Above them shattering bombs in waves laid open windows and doors with explosive blasts of debris. Just as the white parachute and green flares led the way for the marking red and they in turn guided these shrapnel bombs, another more deadly wave would follow. But here they should be safe.

This illusion was shattered within a minute. The end of the cellar with its dozen people became a heap of screaming bloodied injured people. Around the corner was greater death and devastation. A direct hit pierced this supposedly bomb-proof bunker exposing those inside to choking fumes and the bombs that would now follow.

Once more Muller grabbed Carolin’s arm. "We must get out of here", he yelled, without thought to those in pain upon the floor.

With his free hand he yanked open the door and almost dragged Carolin into the street. "We must run", he said." We must get out of the city. Beyond the zone where you saw the lights."

He let go of her arm and started off at a pace above his own ability. Carolin followed for she no longer knew where she was nor how to get out of the firing zone.

And from the sky they came, bombs that spurted flame. Plane after plane in devastating pattern spreading fire into shattered buildings. Parts of the city were now ablaze, the flames reddening the sky with ever- increasing light. There was a spiralling tower of flame to their right and Muller chose his direction carefully. Within a minute the flames became a wall of heat racing through the city centre. It exploded past them with incredible speed but at a distance that did not harm them. They felt the rush of explosive wind that threw all before it into self-destructive motion. They heard the dying screams of burning victims caught on streets or in inadequate shelter. They saw four horses blasted into bone upon the square a little distance from their running flight. Trams were now alight as Carolin and her guide chased along less burned streets.

But Muller was exhausted. With a gasping cry of "In here!" he entered into a bombed structure. Here was a small intact room, its door still able to be closed.

He sat upon an upturned drum, choking to take in air, his face florid, wet with over exertion. Carolin was breathing hard but not suffering the same level of distress as Muller. However it was only a minute or two before he had gathered some composure. "I don’t think we’ll make it by running.
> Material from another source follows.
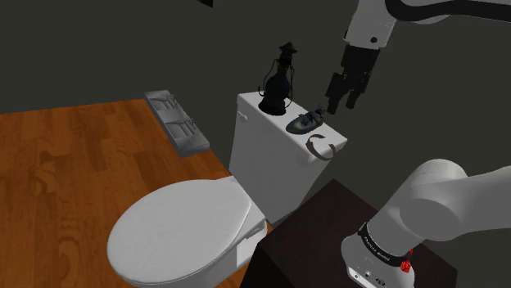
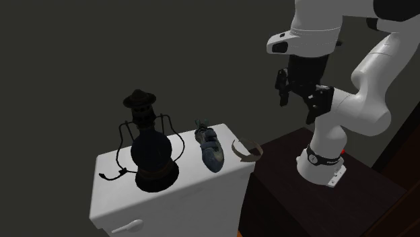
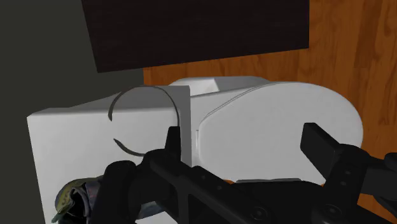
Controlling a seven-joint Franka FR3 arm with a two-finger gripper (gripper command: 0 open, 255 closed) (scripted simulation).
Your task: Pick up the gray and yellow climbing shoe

We have to make the best of it here and hope that we are lucky."

Together they prepared the room, pushing metal cabinets over the door and building a further barrier in a small closet at the back of the room. Into this they both crawled and waited. Carolin was aware once more of Muller’s attentive gaze and despite their current bond he still terrified her.

His eyes dwelled too long upon her waist and her fear of how such a man might react in desperate times was intensified by this prolonged scrutiny.

"What is this?" he asked and, without waiting for a response, acted in the manner of the interrogator. He reached down and snatched the thread wound around her fertile waist. He held within his hands the rune of Gebo the rune of married love. The rune that placed in the hands of one with evil intent takes on a malevolent form. Love, to lust, to rape.

A shattering blast once more rends the air, the shock wave tears away the flimsy barrier that protects their lives. The air that blasts reveals the wave of all consuming fire that bears at express speed upon them.

Gebo rune of marital love but also joy in generosity. Muller lunges forward in desperation, springs upon her almost prostrate body, forcing her back further in the closet. This man will die in an unaccustomed act of love to futilely arrest this all-consuming fire. But now Gebo is part of him and her and Hagla also unites them. Hagla, runic-protector from flame, the last remaining rune.

With the fire bursting upon them Carolin cries "Enough! Enough! This is all a dream! I do not want to be part of it anymore!" She pushes Muller away with her hands. She pushes hard but she is not there, in his palm the thread of fire’s survival.